Millennials Forgo Organized Religion for Spiritual Beliefs
A medley of peculiar possessions engulfs a room from floor to ceiling. Titles such as “The Essential Rumi” and “Contemporary Paganism” line bookshelves. Divine objects including crystals, tarot cards and Buddha idols dwell in every corner of the space. From suburban households to Webster dorm rooms, representations of this spiritually conglomerated scene are growing increasingly common in the United States.
A survey conducted by Pew Research Center indicates that 35% of Generation Y, the youngest generation of U.S. adults, is religiously unaffiliated. Far more Millennials are identifying with the popular phrase “spiritual but not religious.” Now a focus of research and classified phenomenon, this spiritual orientation rejects traditional organized religion.
Instead, advocates of this spiritual stance follow alternative paths like Eastern philosophies, earth religions, Native American ideals and numerous others. Reflections of this flourishing Millennial attitude can be witnessed at Webster, notably through the student-created religious studies course regarding Wicca and Neo-Paganisms.
In order to understand the spark behind this spiritual movement, one must recognize the evolving definition
of spirituality. Historically, the terms “religious” and “spiritual” have often held the same meaning. Religion in today’s world is associated with social worship and community, while spirituality relates to the personal, emotional and self-interpreted connection with the ethereal. This individualistic quality of spirituality appeals to a bulk of young people, therefore acting as one of the driving forces in this burgeoning spiritual shift. “The communal part of church is very unnerving to me,” Olaf Eide, Universalist directing major, says. “And while I do agree with a lot of philosophy based in religious teachings, the primary problems that I take with organized religion are worship and unitary commitment to one prescribed set of ideals. I think that’s very limiting.”

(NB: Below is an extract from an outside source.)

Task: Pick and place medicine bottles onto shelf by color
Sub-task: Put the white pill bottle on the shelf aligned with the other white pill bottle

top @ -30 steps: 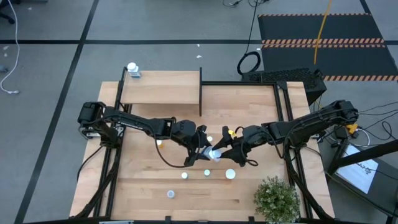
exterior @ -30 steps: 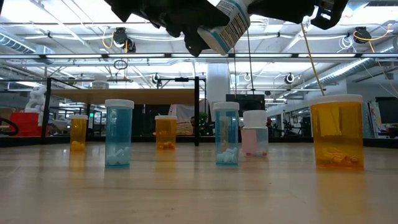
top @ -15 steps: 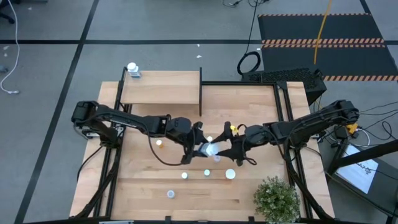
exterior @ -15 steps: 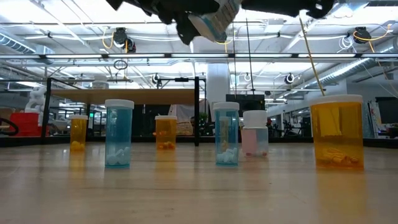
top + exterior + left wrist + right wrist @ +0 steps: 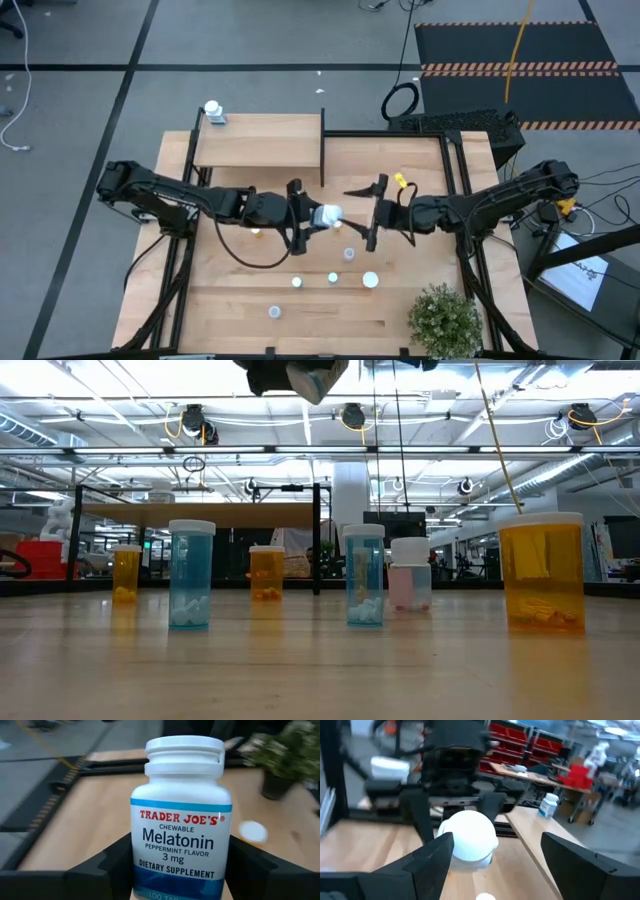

Institutional religion is often portrayed by media and public opinion as oppressive and constricting. In their individualistic age, emerging adults are apt to steer from ideas they perceive as restrictive. Greatly mirroring the counterculture movement of the 1960s and ‘70s, millennials simply don’t want the rules.
Khadija Alzadjali, a religious studies minor raised in the Muslim community of Dubai, believes that religion is taught similarly to mathematics.
“They don’t teach you so you understand, they teach you so you know the formula,” Alzadjali says. “You don’t know why two times two is four, you just know that it is. So, I think this new idea of spirituality is really attractive to people. It’s almost like a subtle rebellion.”
Another leading factor in the orientation of young spiritualists stems from the invention of the Internet and the recent ability to truly personalize beliefs. By drawing knowledge and ideas from a now-infinite amount of places, individuals with different minds and backgrounds are able to pick and choose which values they most resonate with. Rather than exclusively following one set of principles, much of Generation Y is choosing to be part of several.
Like many Millennials, Genevieve Pellegrini, a religious studies major and former Catholic, has experience with multiple faiths.
“What I believe to be quite artful is that I can use both of my current religious perspectives — Unitarian Universalism and Eclectic Neo-Paganism — to create something that makes sense to me,” Pellegrini says. “It’s like the choice of using many colors to form a rainbow, rather than many shades of just one color.”
As technology advances, so do the ways in which humans understand and interact with both the world and one another. Young thinkers like Alzadjali and Pellegrini propose the idea that today’s changing world is no longer shaped for traditional religious views.
“There have been a lot of suppressed issues in prior generations, and I think we are having this grand change right now because rules no longer exist that can punish us for having liberal perspectives,” Pellegrini says.
Current affairs like feminism, gay and transgender rights, the environment and more contribute to shifts in religious affiliations. For example, many people come into Wiccan and other Neo-Pagan spiritualities because Pagan tradition gives reason in acting highly compassionate toward nature, women and the body. Modern seekers feel encouraged to focus on the particular issues that hold significance to them.
Pellegrini believes that this “spiritual but not religious” movement and its copious components are transcending all that mankind has known before.
“I feel like our generation is trying to figure out how we are different, and how we can explain that to others without there being hatred toward our one world, one mind, one heart belief,” Pellegrini says. “When we finally break through to those people who keep fighting us liberal-minded thinkers, our faith will become stronger.”